WHAT IS NEEDED:
In the entries below, find the line with "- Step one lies" and the line with "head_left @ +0"; copy them and every line between them exactly, but not the pictures.

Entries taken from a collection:
————————
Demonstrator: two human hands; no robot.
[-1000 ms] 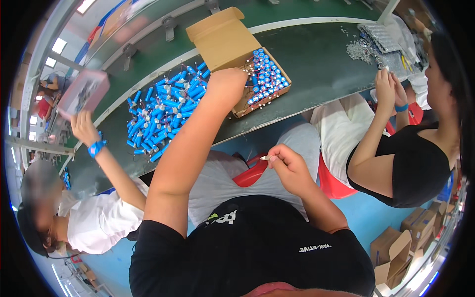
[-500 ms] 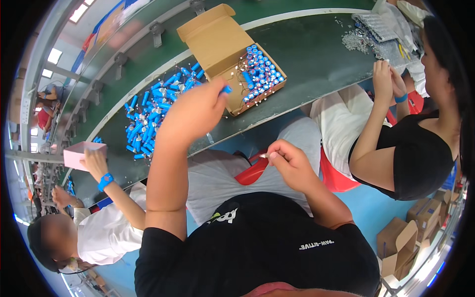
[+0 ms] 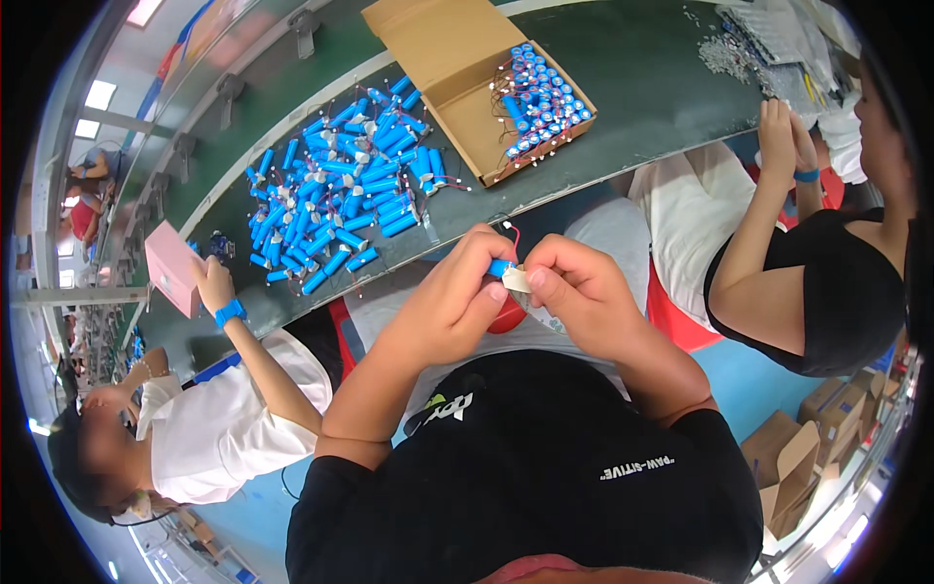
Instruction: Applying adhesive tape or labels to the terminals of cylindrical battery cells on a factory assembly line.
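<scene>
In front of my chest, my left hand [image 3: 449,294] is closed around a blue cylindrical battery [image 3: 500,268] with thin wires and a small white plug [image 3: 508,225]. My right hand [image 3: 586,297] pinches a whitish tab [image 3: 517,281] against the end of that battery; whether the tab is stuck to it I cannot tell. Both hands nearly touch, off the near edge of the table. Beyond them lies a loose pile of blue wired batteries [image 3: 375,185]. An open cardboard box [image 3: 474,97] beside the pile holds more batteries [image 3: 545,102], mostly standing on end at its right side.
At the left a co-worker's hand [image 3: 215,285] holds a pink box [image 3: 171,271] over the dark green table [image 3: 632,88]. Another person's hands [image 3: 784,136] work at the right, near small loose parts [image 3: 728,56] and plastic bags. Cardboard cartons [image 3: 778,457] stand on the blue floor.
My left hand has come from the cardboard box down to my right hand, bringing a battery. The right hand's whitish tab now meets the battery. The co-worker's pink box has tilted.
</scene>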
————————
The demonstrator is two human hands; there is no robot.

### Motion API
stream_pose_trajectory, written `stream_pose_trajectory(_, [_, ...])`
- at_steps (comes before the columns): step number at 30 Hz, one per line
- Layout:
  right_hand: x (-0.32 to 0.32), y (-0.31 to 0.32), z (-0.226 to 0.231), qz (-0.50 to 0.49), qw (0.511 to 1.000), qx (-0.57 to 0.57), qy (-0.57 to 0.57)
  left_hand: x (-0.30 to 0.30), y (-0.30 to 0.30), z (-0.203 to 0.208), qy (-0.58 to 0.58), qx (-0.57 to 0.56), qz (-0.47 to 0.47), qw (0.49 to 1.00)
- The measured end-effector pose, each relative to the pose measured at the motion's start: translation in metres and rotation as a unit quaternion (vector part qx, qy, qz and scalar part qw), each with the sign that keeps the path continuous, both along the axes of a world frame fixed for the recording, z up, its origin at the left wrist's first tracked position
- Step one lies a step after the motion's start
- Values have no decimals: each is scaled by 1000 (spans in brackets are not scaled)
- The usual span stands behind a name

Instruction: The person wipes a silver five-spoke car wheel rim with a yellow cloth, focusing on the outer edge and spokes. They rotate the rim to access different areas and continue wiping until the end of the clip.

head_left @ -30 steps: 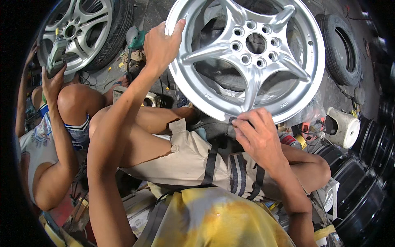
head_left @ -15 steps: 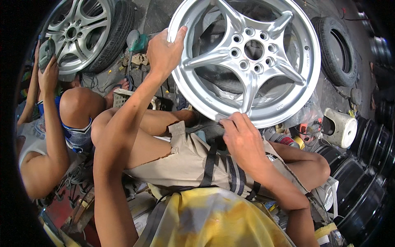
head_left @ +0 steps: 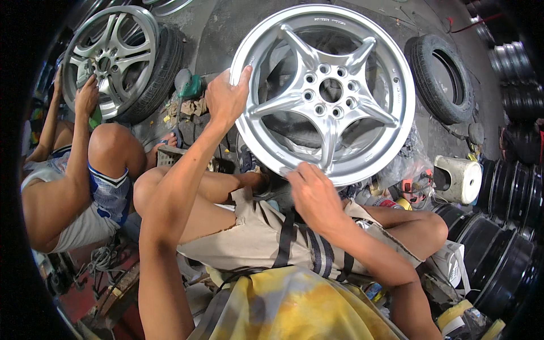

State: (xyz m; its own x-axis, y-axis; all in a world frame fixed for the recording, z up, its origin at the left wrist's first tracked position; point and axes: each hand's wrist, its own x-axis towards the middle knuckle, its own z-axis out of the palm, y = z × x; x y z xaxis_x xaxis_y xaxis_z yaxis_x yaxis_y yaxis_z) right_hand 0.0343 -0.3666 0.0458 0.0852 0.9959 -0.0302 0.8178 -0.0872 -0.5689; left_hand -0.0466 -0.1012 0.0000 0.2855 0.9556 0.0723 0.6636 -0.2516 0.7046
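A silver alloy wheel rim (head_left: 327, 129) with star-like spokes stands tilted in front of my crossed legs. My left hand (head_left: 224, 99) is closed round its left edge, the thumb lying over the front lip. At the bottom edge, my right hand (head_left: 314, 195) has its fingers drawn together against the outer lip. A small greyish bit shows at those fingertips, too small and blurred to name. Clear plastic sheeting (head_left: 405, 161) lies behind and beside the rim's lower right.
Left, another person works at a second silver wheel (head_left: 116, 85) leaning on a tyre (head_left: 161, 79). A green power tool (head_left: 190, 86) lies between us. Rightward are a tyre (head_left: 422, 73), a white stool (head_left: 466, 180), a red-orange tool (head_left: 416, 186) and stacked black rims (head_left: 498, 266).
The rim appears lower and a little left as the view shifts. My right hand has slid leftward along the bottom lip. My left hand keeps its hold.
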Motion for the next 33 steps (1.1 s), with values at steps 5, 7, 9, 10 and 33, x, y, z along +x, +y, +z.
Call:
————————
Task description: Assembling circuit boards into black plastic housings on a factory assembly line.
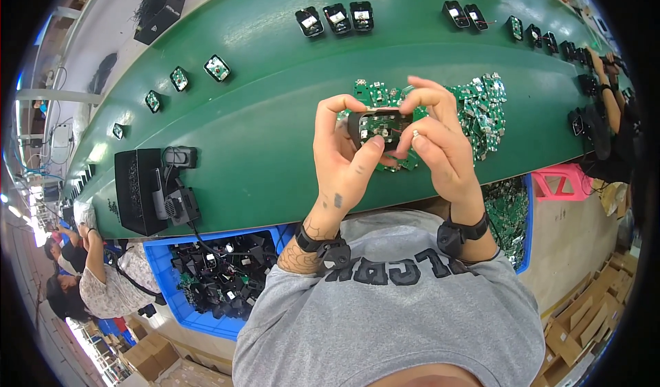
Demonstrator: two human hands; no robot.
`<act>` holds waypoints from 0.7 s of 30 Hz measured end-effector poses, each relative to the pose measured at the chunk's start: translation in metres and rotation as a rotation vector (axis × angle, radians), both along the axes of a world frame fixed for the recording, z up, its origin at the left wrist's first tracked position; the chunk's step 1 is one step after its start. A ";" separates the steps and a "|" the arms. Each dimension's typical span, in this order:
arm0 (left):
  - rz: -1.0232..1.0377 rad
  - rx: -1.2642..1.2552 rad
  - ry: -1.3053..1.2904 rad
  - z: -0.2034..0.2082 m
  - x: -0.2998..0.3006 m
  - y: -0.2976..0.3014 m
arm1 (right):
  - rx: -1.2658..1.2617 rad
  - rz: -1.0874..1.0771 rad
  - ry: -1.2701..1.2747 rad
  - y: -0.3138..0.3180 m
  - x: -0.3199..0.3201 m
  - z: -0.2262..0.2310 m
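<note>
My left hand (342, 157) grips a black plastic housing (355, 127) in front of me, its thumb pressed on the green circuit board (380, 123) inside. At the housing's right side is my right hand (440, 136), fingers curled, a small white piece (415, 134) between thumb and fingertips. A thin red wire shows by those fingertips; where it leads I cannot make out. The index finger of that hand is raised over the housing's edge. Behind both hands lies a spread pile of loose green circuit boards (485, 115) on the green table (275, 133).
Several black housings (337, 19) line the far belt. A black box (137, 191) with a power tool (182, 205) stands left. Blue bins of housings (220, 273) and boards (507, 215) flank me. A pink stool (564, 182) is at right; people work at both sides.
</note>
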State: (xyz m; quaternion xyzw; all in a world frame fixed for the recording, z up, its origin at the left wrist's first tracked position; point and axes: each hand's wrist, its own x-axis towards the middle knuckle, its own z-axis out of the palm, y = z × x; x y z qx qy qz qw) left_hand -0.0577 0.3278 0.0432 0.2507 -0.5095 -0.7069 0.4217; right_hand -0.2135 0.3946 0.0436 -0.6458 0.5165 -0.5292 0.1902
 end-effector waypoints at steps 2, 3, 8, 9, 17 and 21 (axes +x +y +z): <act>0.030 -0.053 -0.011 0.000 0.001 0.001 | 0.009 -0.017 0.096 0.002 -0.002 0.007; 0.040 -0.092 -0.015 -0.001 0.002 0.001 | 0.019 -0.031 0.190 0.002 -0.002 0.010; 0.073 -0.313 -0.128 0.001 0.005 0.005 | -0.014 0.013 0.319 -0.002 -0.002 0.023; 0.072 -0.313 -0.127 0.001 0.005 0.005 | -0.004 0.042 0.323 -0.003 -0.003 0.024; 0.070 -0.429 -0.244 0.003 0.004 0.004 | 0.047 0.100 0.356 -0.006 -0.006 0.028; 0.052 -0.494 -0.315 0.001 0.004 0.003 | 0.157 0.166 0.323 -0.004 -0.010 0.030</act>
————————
EXERCISE SOLUTION:
- Step one lies a step after the motion's start
- Values have no decimals: each is scaled by 1000 (spans in brackets are not scaled)
- The usual span stands behind a name

Instruction: The person wipes a silver five-spoke car wheel rim with a yellow cloth, focusing on the outer edge and spokes. They rotate the rim to access different areas and continue wiping until the end of the clip.

head_left @ -30 steps: 
head_left @ -15 steps: 
head_left @ +0 steps: 

That wraps up the answer.